What to do: A word-for-word printout of the whole listing is needed.

******************************

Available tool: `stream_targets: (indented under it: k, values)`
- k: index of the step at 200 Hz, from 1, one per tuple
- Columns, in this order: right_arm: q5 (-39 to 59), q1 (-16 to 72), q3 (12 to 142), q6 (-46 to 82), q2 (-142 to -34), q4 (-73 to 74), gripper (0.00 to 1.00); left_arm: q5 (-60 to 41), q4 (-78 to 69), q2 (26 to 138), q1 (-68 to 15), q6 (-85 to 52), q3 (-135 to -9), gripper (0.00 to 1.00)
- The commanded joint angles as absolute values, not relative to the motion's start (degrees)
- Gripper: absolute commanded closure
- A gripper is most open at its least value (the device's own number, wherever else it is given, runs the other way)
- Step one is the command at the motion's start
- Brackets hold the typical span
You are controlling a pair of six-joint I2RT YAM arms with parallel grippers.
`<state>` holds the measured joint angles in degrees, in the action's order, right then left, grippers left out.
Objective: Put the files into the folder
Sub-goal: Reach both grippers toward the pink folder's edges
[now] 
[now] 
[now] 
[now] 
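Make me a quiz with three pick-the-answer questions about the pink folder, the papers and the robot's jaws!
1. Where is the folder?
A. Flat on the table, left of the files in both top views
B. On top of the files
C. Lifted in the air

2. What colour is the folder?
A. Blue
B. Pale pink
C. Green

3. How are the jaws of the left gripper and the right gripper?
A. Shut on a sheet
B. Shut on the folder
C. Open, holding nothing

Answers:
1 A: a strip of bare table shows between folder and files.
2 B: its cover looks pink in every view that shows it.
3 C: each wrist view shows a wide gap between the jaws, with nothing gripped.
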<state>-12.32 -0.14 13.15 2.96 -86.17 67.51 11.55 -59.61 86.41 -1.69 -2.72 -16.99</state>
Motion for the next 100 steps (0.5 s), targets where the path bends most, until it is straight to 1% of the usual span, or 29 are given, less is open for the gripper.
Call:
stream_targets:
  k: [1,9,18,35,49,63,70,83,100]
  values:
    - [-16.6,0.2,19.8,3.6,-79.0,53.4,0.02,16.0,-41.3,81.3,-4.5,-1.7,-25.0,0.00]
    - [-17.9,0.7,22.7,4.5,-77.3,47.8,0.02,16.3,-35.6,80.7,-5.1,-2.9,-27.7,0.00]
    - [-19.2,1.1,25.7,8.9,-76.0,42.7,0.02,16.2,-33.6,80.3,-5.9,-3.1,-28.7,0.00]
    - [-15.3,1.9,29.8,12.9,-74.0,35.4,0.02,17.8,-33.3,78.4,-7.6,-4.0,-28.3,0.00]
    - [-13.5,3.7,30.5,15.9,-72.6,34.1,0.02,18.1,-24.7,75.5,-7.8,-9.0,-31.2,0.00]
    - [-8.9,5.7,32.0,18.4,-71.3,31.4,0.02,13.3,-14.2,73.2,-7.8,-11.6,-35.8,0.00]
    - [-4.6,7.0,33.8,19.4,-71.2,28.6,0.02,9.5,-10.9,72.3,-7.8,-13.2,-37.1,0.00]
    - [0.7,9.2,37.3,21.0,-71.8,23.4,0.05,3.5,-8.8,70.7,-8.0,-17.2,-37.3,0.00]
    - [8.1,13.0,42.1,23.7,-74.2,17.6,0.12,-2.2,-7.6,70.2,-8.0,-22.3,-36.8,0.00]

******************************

Solution to this task:
Available tool: `stream_targets: (indented under it: k, values)`
- k: index of the step at 200 Hz, from 1, one per tuple
- Columns, in this order: right_arm: q5 (-39 to 59), q1 (-16 to 72), q3 (12 to 142), q6 (-46 to 82), q2 (-142 to -34), q4 (-73 to 74), gripper (0.00 to 1.00); left_arm: q5 (-60 to 41), q4 (-78 to 69), q2 (26 to 138), q1 (-68 to 15), q6 (-85 to 52), q3 (-135 to -9), gripper (0.00 to 1.00)
- The commanded joint angles as absolute values, not relative to the motion's start (degrees)
- Gripper: absolute commanded closure
- A gripper is most open at its least value (the device's own number, wherever else it is given, runs the other way)
- Step one is the command at the motion's start
- Brackets hold the typical span
You are controlling a pair of six-joint I2RT YAM arms with parallel grippers.
`<state>` holds the measured joint angles in degrees, in the action's order, right then left, grippers left out.
Objective: Put the files into the folder
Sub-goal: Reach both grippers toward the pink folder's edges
[now] 
[now] 
[now] 
[now] 
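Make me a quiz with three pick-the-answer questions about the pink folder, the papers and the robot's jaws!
1. Where is the folder?
A. Flat on the table, left of the files in both top views
B. On top of the files
C. Lifted in the air

2. What colour is the folder?
A. Blue
B. Pale pink
C. Green

3. How are the jaws of the left gripper and the right gripper?
A. Shut on a sheet
B. Shut on the folder
C. Open, holding nothing

Answers:
1 A: a strip of bare table shows between folder and files.
2 B: its cover looks pink in every view that shows it.
3 C: each wrist view shows a wide gap between the jaws, with nothing gripped.
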<state>-12.32 -0.14 13.15 2.96 -86.17 67.51 11.55 -59.61 86.41 -1.69 -2.72 -16.99</state>
Motion for the next 100 steps (0.5 s), targets where the path bends most, until it is straight to 1% of the usual span, or 29 are given, less is open for the gripper.
Call:
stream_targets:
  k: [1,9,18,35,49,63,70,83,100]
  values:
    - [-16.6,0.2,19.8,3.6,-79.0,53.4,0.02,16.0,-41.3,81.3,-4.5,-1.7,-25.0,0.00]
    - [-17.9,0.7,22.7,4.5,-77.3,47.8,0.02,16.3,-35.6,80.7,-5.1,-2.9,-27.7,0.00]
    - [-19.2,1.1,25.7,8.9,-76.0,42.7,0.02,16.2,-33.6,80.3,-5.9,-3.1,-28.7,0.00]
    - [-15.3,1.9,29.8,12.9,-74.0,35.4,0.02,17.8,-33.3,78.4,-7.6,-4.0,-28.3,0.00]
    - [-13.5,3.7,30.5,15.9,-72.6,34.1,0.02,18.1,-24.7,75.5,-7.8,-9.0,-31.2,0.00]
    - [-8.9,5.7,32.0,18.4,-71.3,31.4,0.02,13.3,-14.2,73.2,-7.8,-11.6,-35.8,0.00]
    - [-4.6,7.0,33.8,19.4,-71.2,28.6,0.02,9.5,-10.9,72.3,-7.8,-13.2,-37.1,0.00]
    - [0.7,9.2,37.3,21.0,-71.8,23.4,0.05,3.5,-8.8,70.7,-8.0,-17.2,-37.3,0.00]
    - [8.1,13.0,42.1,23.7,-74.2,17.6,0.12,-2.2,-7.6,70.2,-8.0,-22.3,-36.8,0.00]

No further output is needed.